The Trustworthy Systems team is pleased to announce a new branch of seL4, which provides advanced support for real-time systems, including explicit support for
mixed-criticality systems (MCS) for the x86, x64 and ARM v7/v8 architectures. Key features include:
the ability to limit CPU bandwidth consumed by a thread, as a way to prevent high-priority threads from monopolising the processor
a new scheduling-context mechanisms, which extends capability-based access control to the time resource
a principled mechanism for passing CPU allocation between cooperating threads, which provides accurate accounting of CPU time yet retains seL4’s trademark ultra-fast IPC performance
low-overhead support for standard real-time locking protocols, especially the immediate priority ceiling protocol (IPCP)
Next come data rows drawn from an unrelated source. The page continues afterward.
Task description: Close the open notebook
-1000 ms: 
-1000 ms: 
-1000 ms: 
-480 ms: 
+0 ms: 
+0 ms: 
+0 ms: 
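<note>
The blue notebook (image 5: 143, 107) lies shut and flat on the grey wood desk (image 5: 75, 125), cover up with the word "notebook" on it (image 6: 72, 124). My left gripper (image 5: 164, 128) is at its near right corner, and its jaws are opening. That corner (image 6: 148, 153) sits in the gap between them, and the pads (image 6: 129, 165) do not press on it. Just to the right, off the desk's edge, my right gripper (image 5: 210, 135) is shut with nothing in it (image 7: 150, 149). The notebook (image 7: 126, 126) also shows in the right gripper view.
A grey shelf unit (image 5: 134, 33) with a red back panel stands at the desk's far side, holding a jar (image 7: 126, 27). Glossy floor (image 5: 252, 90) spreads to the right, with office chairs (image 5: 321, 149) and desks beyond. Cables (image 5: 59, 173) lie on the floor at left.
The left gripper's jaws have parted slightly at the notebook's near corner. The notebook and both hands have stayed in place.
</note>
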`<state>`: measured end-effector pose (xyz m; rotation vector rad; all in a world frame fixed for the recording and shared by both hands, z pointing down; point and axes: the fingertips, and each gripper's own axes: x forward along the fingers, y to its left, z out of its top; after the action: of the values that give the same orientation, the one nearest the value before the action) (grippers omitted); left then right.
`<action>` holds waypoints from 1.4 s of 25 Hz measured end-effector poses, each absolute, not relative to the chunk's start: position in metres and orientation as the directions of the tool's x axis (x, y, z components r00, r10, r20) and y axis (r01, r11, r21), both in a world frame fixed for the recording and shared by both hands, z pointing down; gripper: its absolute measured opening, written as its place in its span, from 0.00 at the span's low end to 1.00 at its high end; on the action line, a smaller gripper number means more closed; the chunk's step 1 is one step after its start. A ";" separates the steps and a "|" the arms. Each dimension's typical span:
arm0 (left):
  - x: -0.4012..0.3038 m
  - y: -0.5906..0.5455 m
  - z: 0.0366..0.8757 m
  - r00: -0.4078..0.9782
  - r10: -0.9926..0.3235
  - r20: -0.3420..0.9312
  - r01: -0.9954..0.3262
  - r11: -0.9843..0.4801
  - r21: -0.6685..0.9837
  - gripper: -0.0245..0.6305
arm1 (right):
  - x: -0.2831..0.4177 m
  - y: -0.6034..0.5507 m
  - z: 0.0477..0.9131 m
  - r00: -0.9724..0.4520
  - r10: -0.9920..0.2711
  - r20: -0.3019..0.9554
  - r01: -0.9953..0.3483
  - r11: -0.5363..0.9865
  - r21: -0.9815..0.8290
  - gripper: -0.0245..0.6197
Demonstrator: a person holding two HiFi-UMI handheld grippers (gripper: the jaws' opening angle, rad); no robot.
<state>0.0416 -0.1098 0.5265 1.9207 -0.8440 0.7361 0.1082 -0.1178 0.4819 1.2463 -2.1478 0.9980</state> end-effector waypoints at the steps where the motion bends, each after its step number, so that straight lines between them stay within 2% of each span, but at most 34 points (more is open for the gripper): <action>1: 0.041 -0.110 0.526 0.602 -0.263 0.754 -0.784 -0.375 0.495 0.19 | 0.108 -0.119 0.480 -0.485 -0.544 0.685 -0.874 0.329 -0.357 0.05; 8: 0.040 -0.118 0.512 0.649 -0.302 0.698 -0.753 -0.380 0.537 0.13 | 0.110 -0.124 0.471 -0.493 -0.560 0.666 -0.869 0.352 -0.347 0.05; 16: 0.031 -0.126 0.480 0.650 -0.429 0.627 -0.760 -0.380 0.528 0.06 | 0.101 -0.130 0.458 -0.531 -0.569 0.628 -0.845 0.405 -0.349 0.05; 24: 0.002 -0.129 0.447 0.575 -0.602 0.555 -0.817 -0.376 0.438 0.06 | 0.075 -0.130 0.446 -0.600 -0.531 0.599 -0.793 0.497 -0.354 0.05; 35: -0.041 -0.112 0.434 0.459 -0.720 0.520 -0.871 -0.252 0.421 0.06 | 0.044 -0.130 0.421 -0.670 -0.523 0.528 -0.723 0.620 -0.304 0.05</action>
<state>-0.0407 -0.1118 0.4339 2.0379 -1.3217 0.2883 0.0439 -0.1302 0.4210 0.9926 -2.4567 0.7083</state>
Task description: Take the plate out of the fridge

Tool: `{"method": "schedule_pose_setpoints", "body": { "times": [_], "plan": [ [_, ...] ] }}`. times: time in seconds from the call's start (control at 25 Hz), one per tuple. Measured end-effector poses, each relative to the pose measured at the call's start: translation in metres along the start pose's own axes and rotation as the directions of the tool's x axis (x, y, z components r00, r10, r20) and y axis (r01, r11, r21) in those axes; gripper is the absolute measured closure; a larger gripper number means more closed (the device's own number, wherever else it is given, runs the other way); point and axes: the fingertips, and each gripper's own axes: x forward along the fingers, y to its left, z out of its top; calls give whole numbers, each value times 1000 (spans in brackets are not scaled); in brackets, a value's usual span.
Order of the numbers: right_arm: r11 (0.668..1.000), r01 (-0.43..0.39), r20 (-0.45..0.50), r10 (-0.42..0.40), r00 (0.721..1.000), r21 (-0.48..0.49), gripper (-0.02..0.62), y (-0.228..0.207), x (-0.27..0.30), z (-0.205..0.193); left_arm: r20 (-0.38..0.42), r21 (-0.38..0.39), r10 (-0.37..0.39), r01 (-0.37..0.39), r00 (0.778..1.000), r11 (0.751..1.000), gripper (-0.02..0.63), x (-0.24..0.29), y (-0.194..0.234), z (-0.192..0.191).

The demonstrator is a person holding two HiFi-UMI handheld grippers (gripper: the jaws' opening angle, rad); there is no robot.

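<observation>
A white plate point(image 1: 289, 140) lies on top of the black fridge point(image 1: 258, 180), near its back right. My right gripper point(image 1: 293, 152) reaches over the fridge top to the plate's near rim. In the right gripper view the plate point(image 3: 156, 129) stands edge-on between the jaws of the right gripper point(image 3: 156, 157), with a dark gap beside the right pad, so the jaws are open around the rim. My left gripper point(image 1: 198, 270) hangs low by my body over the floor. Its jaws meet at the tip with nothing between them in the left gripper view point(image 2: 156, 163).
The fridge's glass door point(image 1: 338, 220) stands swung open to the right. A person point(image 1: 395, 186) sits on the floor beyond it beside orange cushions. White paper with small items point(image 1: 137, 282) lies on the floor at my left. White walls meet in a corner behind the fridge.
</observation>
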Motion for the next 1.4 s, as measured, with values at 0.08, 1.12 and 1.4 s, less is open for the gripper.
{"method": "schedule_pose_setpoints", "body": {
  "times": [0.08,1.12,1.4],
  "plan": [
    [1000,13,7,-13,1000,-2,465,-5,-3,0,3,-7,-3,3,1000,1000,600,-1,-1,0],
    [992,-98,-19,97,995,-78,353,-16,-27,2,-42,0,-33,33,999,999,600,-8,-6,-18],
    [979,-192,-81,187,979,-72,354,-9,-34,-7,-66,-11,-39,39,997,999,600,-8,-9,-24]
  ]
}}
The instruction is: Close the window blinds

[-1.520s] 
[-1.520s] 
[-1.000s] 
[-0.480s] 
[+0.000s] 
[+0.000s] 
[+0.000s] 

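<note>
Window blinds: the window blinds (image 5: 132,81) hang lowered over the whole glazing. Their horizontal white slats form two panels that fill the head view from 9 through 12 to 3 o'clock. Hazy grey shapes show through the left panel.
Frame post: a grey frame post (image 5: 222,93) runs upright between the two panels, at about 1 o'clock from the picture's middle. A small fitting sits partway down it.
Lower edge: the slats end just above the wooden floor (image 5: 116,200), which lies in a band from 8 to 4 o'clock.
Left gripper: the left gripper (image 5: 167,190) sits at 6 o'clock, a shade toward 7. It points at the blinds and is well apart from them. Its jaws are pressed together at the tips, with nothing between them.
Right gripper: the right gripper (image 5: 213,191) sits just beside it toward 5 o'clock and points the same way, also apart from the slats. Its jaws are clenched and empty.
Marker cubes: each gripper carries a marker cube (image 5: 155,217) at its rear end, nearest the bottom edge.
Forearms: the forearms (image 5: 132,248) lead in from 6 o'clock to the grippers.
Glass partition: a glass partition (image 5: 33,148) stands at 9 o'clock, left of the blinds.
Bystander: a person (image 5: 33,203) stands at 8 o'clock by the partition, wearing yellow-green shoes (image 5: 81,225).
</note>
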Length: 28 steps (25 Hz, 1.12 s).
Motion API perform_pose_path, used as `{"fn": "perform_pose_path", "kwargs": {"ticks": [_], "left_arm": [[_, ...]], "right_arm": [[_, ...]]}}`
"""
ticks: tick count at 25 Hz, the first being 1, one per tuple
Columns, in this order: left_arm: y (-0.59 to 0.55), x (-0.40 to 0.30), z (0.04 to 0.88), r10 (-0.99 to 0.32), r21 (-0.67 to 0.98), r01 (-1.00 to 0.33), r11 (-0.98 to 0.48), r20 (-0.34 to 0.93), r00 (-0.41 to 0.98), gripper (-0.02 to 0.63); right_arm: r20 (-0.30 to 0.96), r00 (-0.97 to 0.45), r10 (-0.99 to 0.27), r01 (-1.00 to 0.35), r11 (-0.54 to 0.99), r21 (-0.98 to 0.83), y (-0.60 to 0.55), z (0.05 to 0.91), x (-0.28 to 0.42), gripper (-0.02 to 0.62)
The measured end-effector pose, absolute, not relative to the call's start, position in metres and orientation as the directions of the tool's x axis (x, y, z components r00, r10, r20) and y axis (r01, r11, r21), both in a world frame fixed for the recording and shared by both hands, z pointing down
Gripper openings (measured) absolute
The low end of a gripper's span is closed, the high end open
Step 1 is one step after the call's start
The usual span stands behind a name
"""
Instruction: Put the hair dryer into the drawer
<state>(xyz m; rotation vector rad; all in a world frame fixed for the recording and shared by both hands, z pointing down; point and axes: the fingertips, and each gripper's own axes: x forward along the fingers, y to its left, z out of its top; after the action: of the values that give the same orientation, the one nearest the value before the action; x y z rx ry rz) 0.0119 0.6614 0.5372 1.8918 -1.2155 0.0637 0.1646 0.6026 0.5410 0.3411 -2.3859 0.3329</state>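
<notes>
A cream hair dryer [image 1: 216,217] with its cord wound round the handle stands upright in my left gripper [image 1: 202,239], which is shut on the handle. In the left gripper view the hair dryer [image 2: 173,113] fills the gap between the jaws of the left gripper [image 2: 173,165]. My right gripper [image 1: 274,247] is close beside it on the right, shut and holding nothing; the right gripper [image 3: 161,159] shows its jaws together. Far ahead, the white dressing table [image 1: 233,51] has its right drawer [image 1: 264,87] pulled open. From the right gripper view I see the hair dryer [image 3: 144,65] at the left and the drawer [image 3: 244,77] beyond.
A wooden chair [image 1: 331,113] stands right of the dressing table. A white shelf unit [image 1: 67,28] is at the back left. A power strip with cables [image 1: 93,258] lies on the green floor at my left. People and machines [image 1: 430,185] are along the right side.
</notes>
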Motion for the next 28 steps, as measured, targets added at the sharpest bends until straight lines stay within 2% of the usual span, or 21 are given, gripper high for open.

support for low-overhead user-level scheduler implementation, enabling alternative scheduling policies.
This is the first (and largest) step towards a kernel API that provides full temporal integrity enforcement, and support for general MCS, without inhibiting existing use cases. The new version can faithfully emulate the scheduling behaviour of mainline seL4.
Further (less dramatic) features will be rolled in over the next year or so.
The MCS kernel’s API is formally specified and there is a verification roadmap, but we emphasise that, at present, this version is
not fully formally verified and may contain bugs. Verification will take a while, and completion is subject to availability of funding.
It is important to understand that the MCS kernel represents the future of seL4. We plan to switch over to this as our mainline API once formal verification is completed. Until that time, the present mainline kernel should be used were verification
is important.
Note that even without full verification, the MCS version of seL4 is already a highly-dependable OS, sharing the majority of its code base with the verified mainline kernel. Specifically we believe that it is the only OS with a high degree of robustness that
truly supports MCS without such limitations as strict static temporal partitioning (which results in inherently low resource utilisation).
For these reasons we strongly encourage any new developments to consider adopting the MCS kernel, especially where deployment is still years out (by which time hopefully verification has caught up).